Au volant
Apprendre à conduire sa vie en trois leçons, par Laure Marsac.
dans l’hebdo N° 942 Acheter ce numéro
« Pour vous, la conduite, c’est un désir ou une nécessité ? Je répète : pour vous, la conduite, c’est un désir ou une nécessité ? » Denis Podalydès, en moniteur d’auto-école, est aussi chevelu et mal embouché dans sa chemise bûcheron que Laure Marsac, son élève, est blonde et pomponnée, de la racine des cheveux aux ongles des pieds. Dans cette scène qui réunit deux personnages parfaitement discordants dans un espace plutôt resserré, l’ironie se niche aussi dans le ton artificiel sur lequel l’un et l’autre s’expriment. Lui, robotique, ressassant des phrases préenregistrées. Elle, jeune femme et jeune mère visiblement inadaptée aux réalités de ce monde, même les plus (normalement) triviales, telles que conduire une voiture. Témoin, le tableau suivant, où la charmante, juchée en robe courte noire sur des talons hauts rouge sang, se retrouve en rade sur le parking d’une zone commerciale, quelque part dans le centre de la France. Ses clés sont à l’intérieur de son véhicule et elle est enfermée dehors, sans argent ni téléphone.
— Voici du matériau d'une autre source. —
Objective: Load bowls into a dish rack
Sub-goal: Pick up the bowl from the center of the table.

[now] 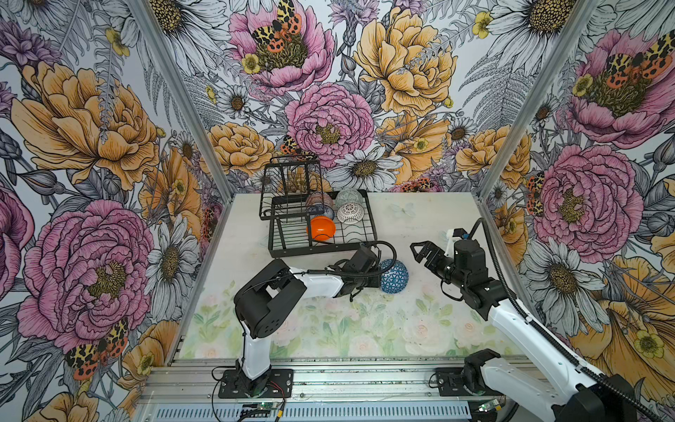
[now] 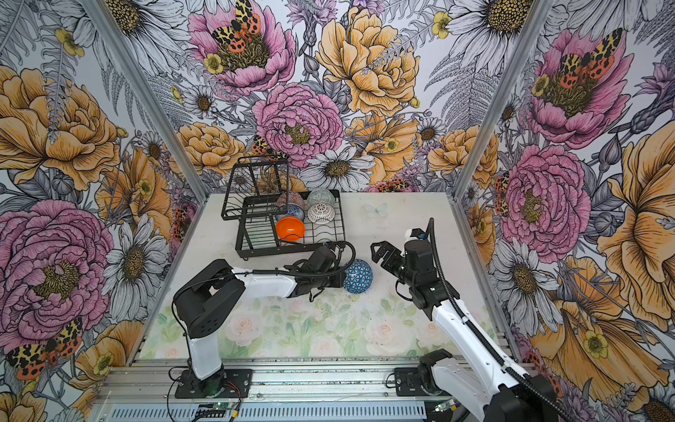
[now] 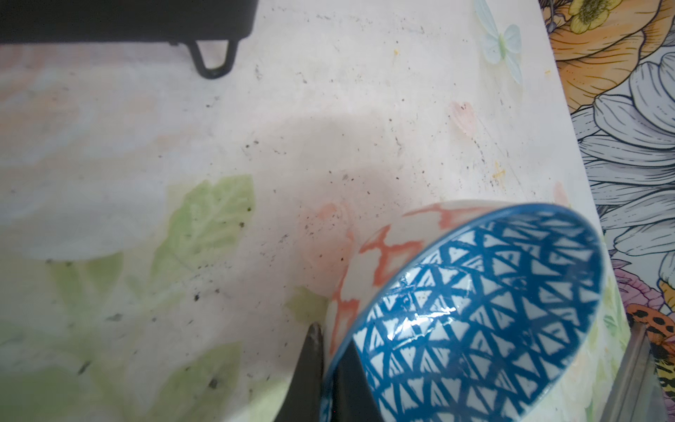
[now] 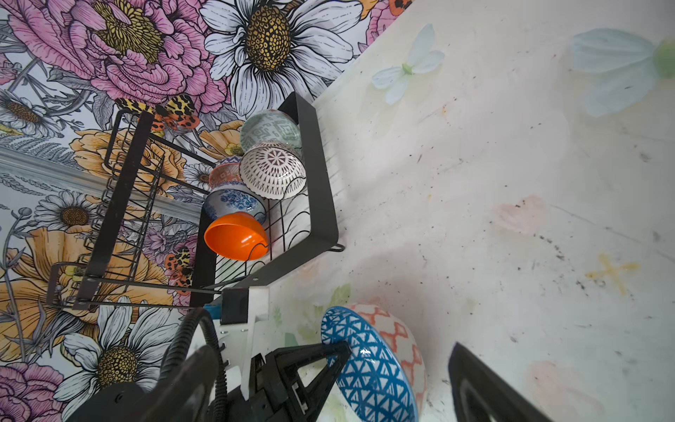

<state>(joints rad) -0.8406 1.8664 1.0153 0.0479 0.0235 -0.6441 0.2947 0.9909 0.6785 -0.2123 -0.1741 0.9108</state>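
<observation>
**Near edge, 6 o'clock.** An aluminium rail along the table carries both arm bases.

**Left side.** The left arm reaches toward 2 o'clock over the flower-printed table. At its end the left pincer is clamped together on the rim of the blue geometric bowl. The left wrist view shows one finger inside the rim and one outside.

**Mid-table.** The blue geometric bowl sits outside the dish rack, tipped on edge. Its blue-triangle inside is turned up toward both top views, and its outside is an orange-white lattice. Whether its lower edge rests on the table cannot be told.

**3 o'clock of that bowl, just beside it.** The right pincer has its jaws wide apart, holds nothing and points toward 10 o'clock.

**11 o'clock of the bowl.** The dish rack is black wire. In both top views the left arm's wrist overlaps the rack's near right corner, between bowl and tray.

**Low tray, bowls tipped on edge:**
- the plain orange bowl is nearest
- the blue-white floral bowl is touching behind it
- the orange-white bowl comes next, farther back
- the black-white lattice bowl stands at 3 o'clock of the floral one
- the pale green-grey bowl is against the lattice bowl's far side

**Rack's 9 o'clock end.** The raised basket tier stands here.

**Far side, 12 o'clock.** Floral wallpaper covers the three walls.
</observation>
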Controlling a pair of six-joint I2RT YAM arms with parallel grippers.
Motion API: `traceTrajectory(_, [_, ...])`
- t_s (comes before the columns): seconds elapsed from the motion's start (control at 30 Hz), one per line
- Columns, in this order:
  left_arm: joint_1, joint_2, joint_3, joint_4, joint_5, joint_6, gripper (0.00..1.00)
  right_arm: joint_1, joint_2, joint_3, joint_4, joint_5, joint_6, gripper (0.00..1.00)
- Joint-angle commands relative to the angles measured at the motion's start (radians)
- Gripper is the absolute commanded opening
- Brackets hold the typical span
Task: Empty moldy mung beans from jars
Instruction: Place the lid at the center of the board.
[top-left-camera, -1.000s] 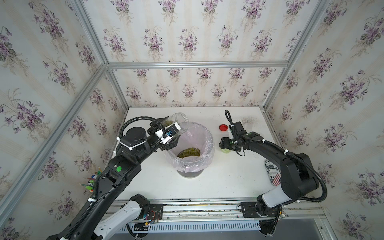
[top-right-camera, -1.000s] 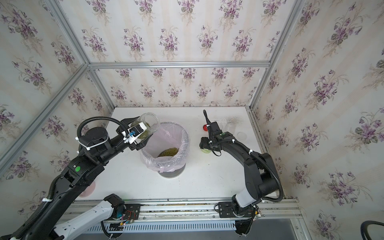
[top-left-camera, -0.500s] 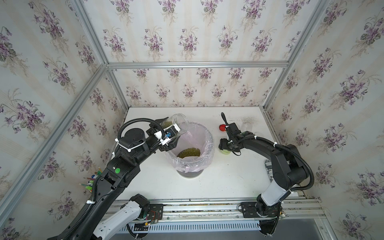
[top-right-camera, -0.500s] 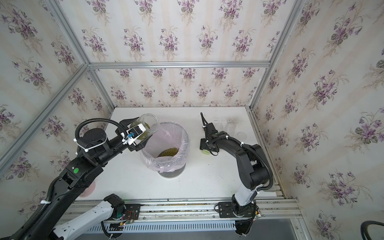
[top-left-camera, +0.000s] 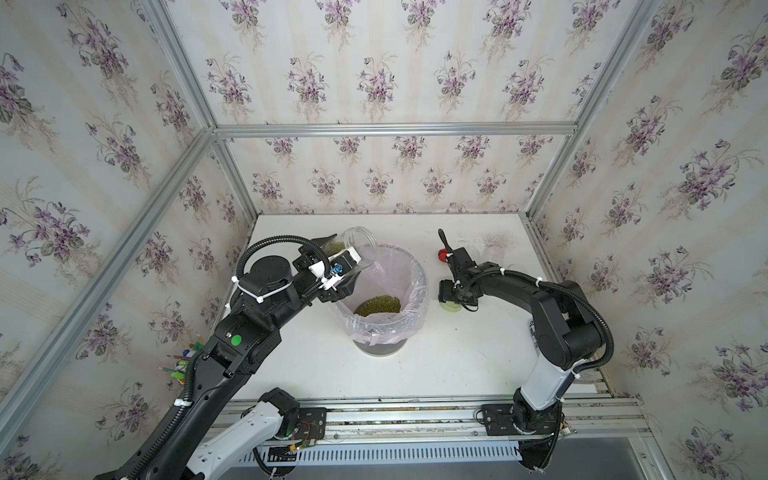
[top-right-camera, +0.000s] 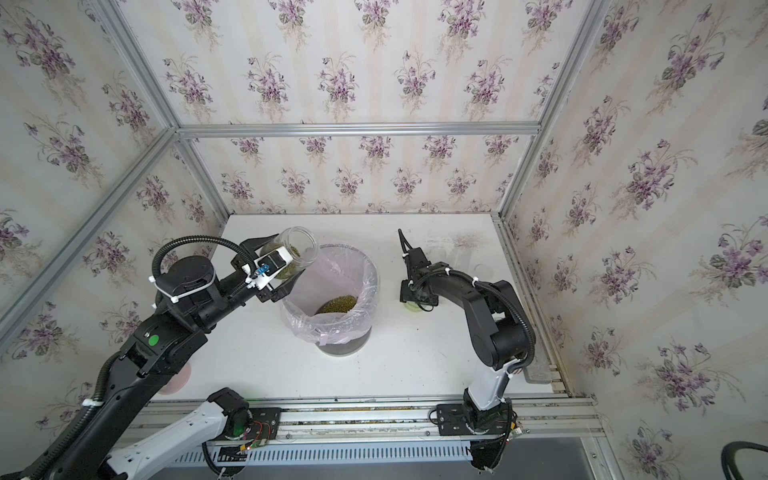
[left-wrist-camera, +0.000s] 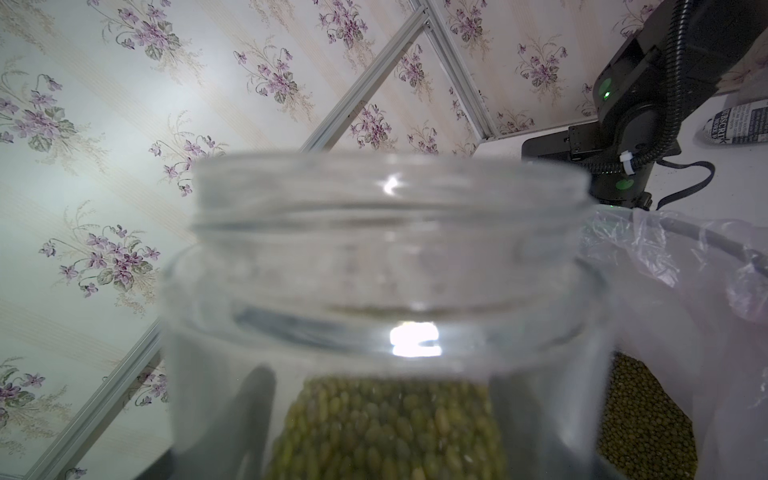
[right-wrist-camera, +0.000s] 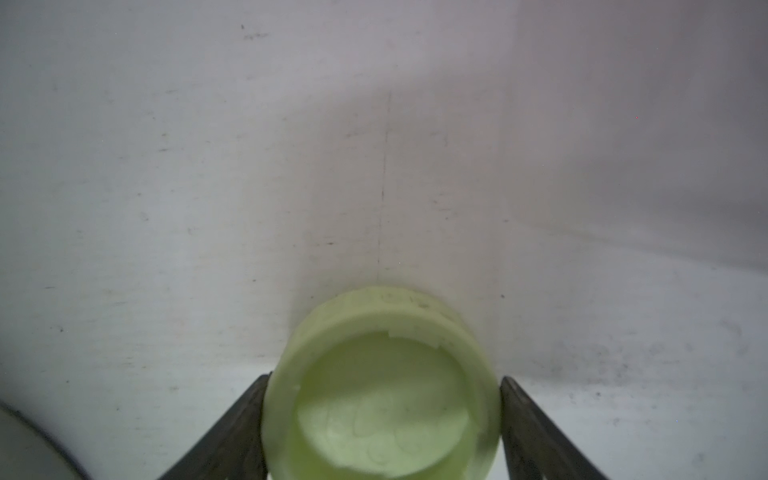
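Observation:
My left gripper (top-left-camera: 338, 266) (top-right-camera: 276, 262) is shut on a clear lidless jar (top-left-camera: 357, 249) (top-right-camera: 297, 249), tilted with its mouth toward the pink-lined bin's rim (top-left-camera: 419, 282) (top-right-camera: 372, 274). In the left wrist view the jar (left-wrist-camera: 386, 266) fills the frame, with mung beans (left-wrist-camera: 386, 428) lying in its lower part. More mung beans (top-left-camera: 378, 305) (top-right-camera: 336, 304) lie heaped in the bin. Right of the bin, low over the table, my right gripper (top-left-camera: 449, 297) (top-right-camera: 411, 299) (right-wrist-camera: 382, 415) is shut on a pale green lid (right-wrist-camera: 382, 386) (top-left-camera: 451, 306), fingers (right-wrist-camera: 232, 436) against both sides.
A red lid (top-left-camera: 442, 255) lies on the white table behind the right gripper. A faint clear jar (top-left-camera: 492, 249) stands at the back right. Pencils (top-left-camera: 178, 365) stick up past the table's left edge. A printed packet (left-wrist-camera: 739, 124) lies by the right arm's base.
The right arm's elbow has swung in toward the table while its gripper stays low on the green lid. The left gripper keeps the tilted jar in about the same place.

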Motion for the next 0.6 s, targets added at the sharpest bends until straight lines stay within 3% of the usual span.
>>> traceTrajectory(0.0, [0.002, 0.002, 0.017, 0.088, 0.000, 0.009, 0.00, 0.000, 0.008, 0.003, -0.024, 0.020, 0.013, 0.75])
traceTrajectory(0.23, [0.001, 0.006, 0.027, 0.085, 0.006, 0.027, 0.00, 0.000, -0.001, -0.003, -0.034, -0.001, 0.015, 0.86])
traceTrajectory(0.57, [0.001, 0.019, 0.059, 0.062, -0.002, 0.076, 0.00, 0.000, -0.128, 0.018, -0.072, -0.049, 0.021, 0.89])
Conduire sa vie, prendre son autonomie, est le thème que Laure Marsac, réalisatrice et actrice du 4e Morceau de la femme coupée en trois , décline en plusieurs volets . Ils ont tous pour sujet la même jeune femme filmée dans ou près d’une voiture. Le troisième la retrouvant, petite fille, conduite par sa mère.
Ultra-stylisé, jusqu’au maniérisme presque, ce film force l’exercice de style avec une certaine espièglerie. Il aurait gagné à rester moyen-métrage, mais Laure Marsac y fait preuve d’une inspiration formelle pas banale. Comme stimulé par les touches roses et rouges qui parsèment un espace résolument gorgé de blancheur, un quatrième temps se dégage, courant sur les trois autres, mais hors champ. Quand, à force de regarder les expressions qui passent sur le visage de cette ravissante jeune femme, ses brillantes lèvres prises de crispations, ou son long jeu de jambes, on se met à reconstruire ses silencieuses pensées. En marge des images.